BEV share to be 15%: In the past year, the BMW Group more than doubled its BEV sales to over 215,000 units, underlining its role as a pioneer in e-mobility. In the first two months of the year, the BMW Group was able to more than double its sales of fully-electric vehicles, compared to the same period of the previous year, the release said. “Substance is convincing — and this is where our models speak for themselves. That is why we are striving for further significant growth in fully-electric vehicles this year and expect them to account for 15% of our total sales,” Zipse said.
With its range of around a dozen fully electric models already on offer, the BMW Group anticipates a steep growth trajectory in the coming years: In 2024, at least one in five of the company’s new cars will have a fully-electric drivetrain; by 2025; every fourth new vehicle delivered should be a BEV and, by 2026, around one in three.
The BMW Group aims to exceed the total of 10 million fully-electric vehicles delivered to customers by 2030. An important milestone on this journey is expected in 2025, when the milestone of two million fully electric vehicles is likely to be passed.
“Proven strengths, future-oriented technologies and the NEUE KLASSE — that is our recipe for success in the coming years. With this combination, we are in the right position to be able to respond precisely to different developments in the various regions of the world,” said Zipse.
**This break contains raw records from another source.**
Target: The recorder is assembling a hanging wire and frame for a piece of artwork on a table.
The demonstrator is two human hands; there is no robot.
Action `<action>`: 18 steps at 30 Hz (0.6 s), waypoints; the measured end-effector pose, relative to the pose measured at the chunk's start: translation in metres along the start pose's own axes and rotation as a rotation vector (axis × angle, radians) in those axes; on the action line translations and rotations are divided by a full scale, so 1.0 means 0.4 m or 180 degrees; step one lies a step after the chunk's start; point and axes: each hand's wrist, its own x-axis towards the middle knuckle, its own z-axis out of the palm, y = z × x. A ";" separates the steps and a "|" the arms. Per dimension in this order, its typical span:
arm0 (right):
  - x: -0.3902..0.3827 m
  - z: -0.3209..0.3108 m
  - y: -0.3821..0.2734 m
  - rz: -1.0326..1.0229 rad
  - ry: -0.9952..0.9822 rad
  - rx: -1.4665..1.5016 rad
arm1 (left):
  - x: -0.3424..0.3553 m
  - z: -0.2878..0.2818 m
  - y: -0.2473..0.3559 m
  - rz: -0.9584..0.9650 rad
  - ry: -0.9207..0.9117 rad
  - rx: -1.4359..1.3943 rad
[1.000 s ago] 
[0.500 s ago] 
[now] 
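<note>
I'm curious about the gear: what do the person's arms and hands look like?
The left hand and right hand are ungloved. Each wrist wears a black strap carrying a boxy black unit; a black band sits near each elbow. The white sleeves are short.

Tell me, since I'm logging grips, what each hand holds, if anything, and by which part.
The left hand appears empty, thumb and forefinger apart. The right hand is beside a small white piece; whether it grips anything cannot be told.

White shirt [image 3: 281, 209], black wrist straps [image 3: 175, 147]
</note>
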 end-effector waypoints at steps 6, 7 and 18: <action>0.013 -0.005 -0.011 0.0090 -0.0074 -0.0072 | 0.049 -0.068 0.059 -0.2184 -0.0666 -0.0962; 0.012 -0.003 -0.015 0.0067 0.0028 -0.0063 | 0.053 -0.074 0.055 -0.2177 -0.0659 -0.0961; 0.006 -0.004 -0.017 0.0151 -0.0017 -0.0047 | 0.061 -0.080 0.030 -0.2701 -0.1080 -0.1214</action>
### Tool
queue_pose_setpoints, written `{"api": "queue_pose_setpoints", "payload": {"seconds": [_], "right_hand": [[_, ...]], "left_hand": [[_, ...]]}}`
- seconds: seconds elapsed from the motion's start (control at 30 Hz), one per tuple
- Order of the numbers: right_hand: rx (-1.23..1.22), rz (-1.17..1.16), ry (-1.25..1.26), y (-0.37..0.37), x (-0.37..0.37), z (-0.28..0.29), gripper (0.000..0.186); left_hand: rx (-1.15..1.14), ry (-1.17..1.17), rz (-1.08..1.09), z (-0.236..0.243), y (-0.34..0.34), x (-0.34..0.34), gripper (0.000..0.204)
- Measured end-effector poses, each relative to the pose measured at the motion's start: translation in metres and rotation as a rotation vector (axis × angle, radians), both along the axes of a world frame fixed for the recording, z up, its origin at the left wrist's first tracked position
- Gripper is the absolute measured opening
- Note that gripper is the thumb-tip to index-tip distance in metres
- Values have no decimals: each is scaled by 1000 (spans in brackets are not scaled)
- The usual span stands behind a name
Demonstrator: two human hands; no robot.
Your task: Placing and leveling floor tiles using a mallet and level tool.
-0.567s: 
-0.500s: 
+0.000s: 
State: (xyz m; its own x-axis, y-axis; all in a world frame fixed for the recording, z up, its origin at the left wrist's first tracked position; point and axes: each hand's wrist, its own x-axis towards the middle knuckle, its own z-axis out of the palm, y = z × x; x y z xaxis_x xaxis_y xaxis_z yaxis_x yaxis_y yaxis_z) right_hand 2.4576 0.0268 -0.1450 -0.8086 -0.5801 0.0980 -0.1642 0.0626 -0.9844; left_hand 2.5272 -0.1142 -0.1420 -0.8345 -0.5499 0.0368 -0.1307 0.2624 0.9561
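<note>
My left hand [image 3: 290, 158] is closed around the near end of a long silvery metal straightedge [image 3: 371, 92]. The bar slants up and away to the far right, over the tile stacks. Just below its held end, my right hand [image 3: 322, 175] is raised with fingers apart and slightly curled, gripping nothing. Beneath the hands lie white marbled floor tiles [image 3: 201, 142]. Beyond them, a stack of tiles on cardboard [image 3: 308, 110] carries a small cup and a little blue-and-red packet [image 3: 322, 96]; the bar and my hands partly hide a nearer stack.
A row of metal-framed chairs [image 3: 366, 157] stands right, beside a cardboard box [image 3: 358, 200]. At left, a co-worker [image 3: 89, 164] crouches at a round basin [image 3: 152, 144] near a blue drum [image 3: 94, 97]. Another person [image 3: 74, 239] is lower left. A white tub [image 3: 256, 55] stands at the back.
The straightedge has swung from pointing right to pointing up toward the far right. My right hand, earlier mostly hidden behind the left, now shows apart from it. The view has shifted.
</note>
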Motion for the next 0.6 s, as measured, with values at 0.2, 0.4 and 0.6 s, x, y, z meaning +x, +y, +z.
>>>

The BMW Group continues to assume that not all markets worldwide will have the necessary framework conditions for all customers to switch to pure electromobility in the next decade. A growing percentage of the drivetrain mix is also likely to be provided by hydrogen fuel cells from the second half of this decade.
The BMW Group met its targets for 2022 and delivered a strong operating performance in a difficult business environment. This positive development can be attributed to improved pricing and positive product-mix effects, as well as the full consolidation of the Chinese joint venture, BMW Brilliance Automotive Ltd. (BBA). The BMW Group once again outperformed its main financial key figures for the previous year, reporting significant growth in revenues, Group earnings and net profit, the release said.
As expected, deliveries were slightly lower than the previous year, at 2,399,632 units (previous year: 2,521,514 vehicles/ -4.8%). Consistently high customer demand was reflected in the company’s strong order book. However, this could not be entirely fulfilled, due to difficulties with the supply of semiconductor components, supply chain disruptions and COVID lockdowns in China. Electrified vehicles –BEVs and PHEVs –accounted for a total of 18.1% (433,792 units/ +32.1% YoY) of deliveries.
Group revenues climbed to EUR 142,610 million (prev. yr.: EUR 111,239 million/+28.2%), with integration of BBA revenues making a significant contribution to growth. The BMW Group also benefited from improved pricing – for both new vehicle sales and the resale of end-of-lease vehicles – as well as positive product-mix effects. The increase in costs for materials, commodities and logistics, higher refinancing costs due to higher interest levels, as well as effects from the consolidation of BBA and a larger percentage of electrified vehicles, all contributed to higher costs.